Top of EXTRACTED INFORMATION

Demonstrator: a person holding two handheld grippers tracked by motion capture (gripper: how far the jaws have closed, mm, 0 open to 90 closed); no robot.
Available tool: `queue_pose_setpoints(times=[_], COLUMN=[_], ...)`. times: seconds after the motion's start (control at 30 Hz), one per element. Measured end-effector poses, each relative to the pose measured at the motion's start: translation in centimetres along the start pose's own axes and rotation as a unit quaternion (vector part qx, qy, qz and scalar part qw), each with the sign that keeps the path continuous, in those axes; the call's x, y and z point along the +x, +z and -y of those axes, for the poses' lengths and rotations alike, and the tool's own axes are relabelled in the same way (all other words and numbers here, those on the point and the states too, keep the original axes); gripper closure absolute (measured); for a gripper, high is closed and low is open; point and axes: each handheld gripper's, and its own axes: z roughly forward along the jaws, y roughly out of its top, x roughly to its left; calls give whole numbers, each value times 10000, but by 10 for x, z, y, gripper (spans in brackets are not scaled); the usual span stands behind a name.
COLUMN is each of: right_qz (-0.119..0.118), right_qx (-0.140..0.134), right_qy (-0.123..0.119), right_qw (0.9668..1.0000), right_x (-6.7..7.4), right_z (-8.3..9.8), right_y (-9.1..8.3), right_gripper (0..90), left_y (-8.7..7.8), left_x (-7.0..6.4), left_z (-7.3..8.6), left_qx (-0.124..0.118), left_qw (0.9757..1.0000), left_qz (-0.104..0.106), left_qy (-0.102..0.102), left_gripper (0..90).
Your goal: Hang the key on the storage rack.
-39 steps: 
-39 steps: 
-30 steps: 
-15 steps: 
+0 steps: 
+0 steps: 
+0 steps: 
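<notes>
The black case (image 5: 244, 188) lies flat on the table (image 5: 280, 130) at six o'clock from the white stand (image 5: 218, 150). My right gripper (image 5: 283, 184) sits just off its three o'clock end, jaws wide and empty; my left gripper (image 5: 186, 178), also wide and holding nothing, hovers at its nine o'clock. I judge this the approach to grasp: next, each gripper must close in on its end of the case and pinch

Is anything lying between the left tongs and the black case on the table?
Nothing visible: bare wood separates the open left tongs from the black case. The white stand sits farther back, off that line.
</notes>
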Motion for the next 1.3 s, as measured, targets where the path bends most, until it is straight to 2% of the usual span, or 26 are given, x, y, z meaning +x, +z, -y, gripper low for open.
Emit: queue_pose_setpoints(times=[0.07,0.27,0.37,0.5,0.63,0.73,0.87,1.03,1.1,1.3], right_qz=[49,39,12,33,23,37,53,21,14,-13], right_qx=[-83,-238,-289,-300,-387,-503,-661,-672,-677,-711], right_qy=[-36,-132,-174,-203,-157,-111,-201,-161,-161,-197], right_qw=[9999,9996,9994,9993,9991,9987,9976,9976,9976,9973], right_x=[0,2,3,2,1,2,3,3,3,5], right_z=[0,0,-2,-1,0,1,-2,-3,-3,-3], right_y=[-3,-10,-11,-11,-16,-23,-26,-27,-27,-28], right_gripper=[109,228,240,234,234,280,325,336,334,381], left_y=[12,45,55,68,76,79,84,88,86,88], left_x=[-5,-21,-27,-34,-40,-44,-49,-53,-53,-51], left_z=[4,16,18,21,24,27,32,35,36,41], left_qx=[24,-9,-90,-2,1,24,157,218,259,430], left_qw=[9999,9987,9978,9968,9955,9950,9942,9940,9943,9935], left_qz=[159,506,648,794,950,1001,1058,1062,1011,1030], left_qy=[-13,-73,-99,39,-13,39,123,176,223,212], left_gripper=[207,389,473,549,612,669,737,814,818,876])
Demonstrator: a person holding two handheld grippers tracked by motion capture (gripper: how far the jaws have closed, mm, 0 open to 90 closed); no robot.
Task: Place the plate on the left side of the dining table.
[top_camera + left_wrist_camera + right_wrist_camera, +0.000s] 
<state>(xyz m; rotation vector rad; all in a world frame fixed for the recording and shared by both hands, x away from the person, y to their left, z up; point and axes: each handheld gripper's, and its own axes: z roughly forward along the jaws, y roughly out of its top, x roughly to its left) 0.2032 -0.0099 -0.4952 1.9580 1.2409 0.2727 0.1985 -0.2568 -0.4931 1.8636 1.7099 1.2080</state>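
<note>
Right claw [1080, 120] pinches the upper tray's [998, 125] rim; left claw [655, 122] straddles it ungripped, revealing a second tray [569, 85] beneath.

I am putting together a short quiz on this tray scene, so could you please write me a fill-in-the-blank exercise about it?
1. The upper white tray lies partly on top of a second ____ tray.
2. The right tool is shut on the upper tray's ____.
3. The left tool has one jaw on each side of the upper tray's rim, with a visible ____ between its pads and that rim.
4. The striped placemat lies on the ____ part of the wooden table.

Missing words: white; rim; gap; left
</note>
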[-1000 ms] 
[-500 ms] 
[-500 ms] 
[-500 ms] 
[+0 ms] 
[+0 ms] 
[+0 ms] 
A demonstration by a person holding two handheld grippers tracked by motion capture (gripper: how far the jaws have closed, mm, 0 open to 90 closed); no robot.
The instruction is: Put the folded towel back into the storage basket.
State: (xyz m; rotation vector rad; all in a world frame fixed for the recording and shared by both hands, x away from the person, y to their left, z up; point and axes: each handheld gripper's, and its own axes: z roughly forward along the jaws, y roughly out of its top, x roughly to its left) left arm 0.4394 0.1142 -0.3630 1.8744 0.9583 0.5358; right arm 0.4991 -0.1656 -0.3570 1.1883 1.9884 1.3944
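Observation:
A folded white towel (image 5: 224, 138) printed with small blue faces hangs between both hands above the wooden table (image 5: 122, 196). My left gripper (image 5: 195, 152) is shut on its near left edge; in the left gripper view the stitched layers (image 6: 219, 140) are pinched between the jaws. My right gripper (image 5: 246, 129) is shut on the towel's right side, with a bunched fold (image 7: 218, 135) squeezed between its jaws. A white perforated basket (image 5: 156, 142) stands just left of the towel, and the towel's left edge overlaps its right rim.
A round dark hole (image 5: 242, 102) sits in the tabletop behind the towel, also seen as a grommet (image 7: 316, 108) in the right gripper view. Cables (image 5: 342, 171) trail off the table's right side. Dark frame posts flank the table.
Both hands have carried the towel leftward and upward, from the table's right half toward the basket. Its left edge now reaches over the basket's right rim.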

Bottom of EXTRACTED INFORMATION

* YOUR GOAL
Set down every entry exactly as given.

* FINISHED EXERCISE
Demonstrator: a person holding two handheld grippers tracked by motion capture (gripper: how far the jaws have closed, mm, 0 open to 90 closed); no robot.
Available tool: `queue_pose_setpoints(times=[_], COLUMN=[_], ...)`. times: seconds after the motion's start (control at 30 Hz), one per element. Measured end-effector poses, each relative to the pose measured at the motion's start: translation in centimetres along the start pose's own axes and rotation as a unit quaternion (vector part qx, qy, qz and scalar part qw), each with the sign that keeps the path continuous, in those axes; the call's x, y and z point along the +x, +z and -y of those axes, for the poses' lengths and rotations alike, and the tool's own axes are relabelled in the same way (all other words and numbers here, those on the point and the states too, keep the original axes); gripper closure absolute (measured); for a gripper, high is closed and low is open; point and axes: each handheld gripper's, and its own axes: z roughly forward along the jaws, y roughly out of its top, x roughly to its left; calls give whole numbers, each value times 10000, but by 10 for x, z, y, gripper (spans in brackets are not scaled); the usual span stands behind a name.
COLUMN is each of: right_qz (-0.119..0.118), right_qx (-0.140..0.134), right_qy (-0.123..0.119), right_qw (0.9668..1.0000), right_x (-6.7..7.4), right_z (-8.3..9.8), right_y (-9.1..8.3), right_gripper (0..90), left_y (-8.7..7.8), left_x (-7.0..6.4), left_z (-7.3..8.6), left_qx (-0.124..0.118), left_qw (0.9757..1.0000), left_qz (-0.104..0.106), left_qy (-0.102..0.102), left_gripper (0..90).
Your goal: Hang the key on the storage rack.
-39 steps: 
-39 steps: 
-30 steps: 
-15 steps: 
+0 steps: 
+0 steps: 
+0 steps: 
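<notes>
The black case (image 5: 244, 188) lies flat on the table (image 5: 280, 130) at six o'clock from the white stand (image 5: 218, 150). My right gripper (image 5: 283, 184) sits just off its three o'clock end, jaws wide and empty; my left gripper (image 5: 186, 178), also wide and holding nothing, hovers at its nine o'clock. I judge this the approach to grasp: next, each gripper must close in on its end of the case and pinch

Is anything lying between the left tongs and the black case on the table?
Nothing visible: bare wood separates the open left tongs from the black case. The white stand sits farther back, off that line.
</notes>
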Motion for the next 1.3 s, as measured, targets where the path bends most, until it is straight to 2% of the usual span, or 26 are given, x, y, z meaning +x, +z, -y, gripper low for open.
Emit: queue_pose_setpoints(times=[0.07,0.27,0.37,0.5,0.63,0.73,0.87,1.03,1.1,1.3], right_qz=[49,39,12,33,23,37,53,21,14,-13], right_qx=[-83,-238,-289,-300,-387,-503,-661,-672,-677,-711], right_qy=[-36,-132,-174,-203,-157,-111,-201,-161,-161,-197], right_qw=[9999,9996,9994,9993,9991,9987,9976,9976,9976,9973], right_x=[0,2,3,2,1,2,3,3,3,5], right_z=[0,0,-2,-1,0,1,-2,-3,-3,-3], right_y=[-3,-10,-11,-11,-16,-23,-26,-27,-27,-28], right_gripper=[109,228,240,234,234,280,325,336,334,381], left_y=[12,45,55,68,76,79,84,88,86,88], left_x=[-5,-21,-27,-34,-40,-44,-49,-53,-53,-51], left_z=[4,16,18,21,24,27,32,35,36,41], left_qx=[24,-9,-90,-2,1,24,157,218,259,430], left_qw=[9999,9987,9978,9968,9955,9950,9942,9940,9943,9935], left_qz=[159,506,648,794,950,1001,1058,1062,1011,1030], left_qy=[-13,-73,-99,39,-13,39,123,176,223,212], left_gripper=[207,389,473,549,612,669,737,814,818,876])
Demonstrator: a person holding two handheld grippers tracked by motion capture (gripper: how far the jaws have closed, mm, 0 open to 90 closed); no robot.
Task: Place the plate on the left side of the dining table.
[top_camera + left_wrist_camera + right_wrist_camera, +0.000s] 
<state>(xyz m; rotation vector rad; all in a world frame fixed for the recording and shared by both hands, x away from the person, y to their left, z up; point and axes: each handheld gripper's, and its own axes: z roughly forward along the jaws, y roughly out of its top, x roughly to its left) 0.2032 -0.0099 -0.4952 1.9580 1.2409 0.2727 0.1985 -0.2568 -0.4931 1.8636 1.7099 1.2080</state>
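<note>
Right claw [1080, 120] pinches the upper tray's [998, 125] rim; left claw [655, 122] straddles it ungripped, revealing a second tray [569, 85] beneath.

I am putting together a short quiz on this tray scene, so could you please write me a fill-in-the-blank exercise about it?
1. The upper white tray lies partly on top of a second ____ tray.
2. The right tool is shut on the upper tray's ____.
3. The left tool has one jaw on each side of the upper tray's rim, with a visible ____ between its pads and that rim.
4. The striped placemat lies on the ____ part of the wooden table.

Missing words: white; rim; gap; left
</note>
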[-1000 ms] 
[-500 ms] 
[-500 ms] 
[-500 ms] 
[+0 ms] 
[+0 ms] 
[+0 ms] 
A demonstration by a person holding two handheld grippers tracked by motion capture (gripper: how far the jaws have closed, mm, 0 open to 90 closed); no robot.
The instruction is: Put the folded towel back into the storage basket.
State: (xyz m; rotation vector rad; all in a world frame fixed for the recording and shared by both hands, x away from the person, y to their left, z up; point and axes: each handheld gripper's, and its own axes: z roughly forward along the jaws, y roughly out of its top, x roughly to its left) left arm 0.4394 0.1142 -0.3630 1.8744 0.9583 0.5358; right arm 0.4991 -0.1656 -0.3570 1.1883 1.9884 1.3944
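Observation:
A folded white towel (image 5: 224, 138) printed with small blue faces hangs between both hands above the wooden table (image 5: 122, 196). My left gripper (image 5: 195, 152) is shut on its near left edge; in the left gripper view the stitched layers (image 6: 219, 140) are pinched between the jaws. My right gripper (image 5: 246, 129) is shut on the towel's right side, with a bunched fold (image 7: 218, 135) squeezed between its jaws. A white perforated basket (image 5: 156, 142) stands just left of the towel, and the towel's left edge overlaps its right rim.
A round dark hole (image 5: 242, 102) sits in the tabletop behind the towel, also seen as a grommet (image 7: 316, 108) in the right gripper view. Cables (image 5: 342, 171) trail off the table's right side. Dark frame posts flank the table.
Both hands have carried the towel leftward and upward, from the table's right half toward the basket. Its left edge now reaches over the basket's right rim.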

The exercise requires nothing else.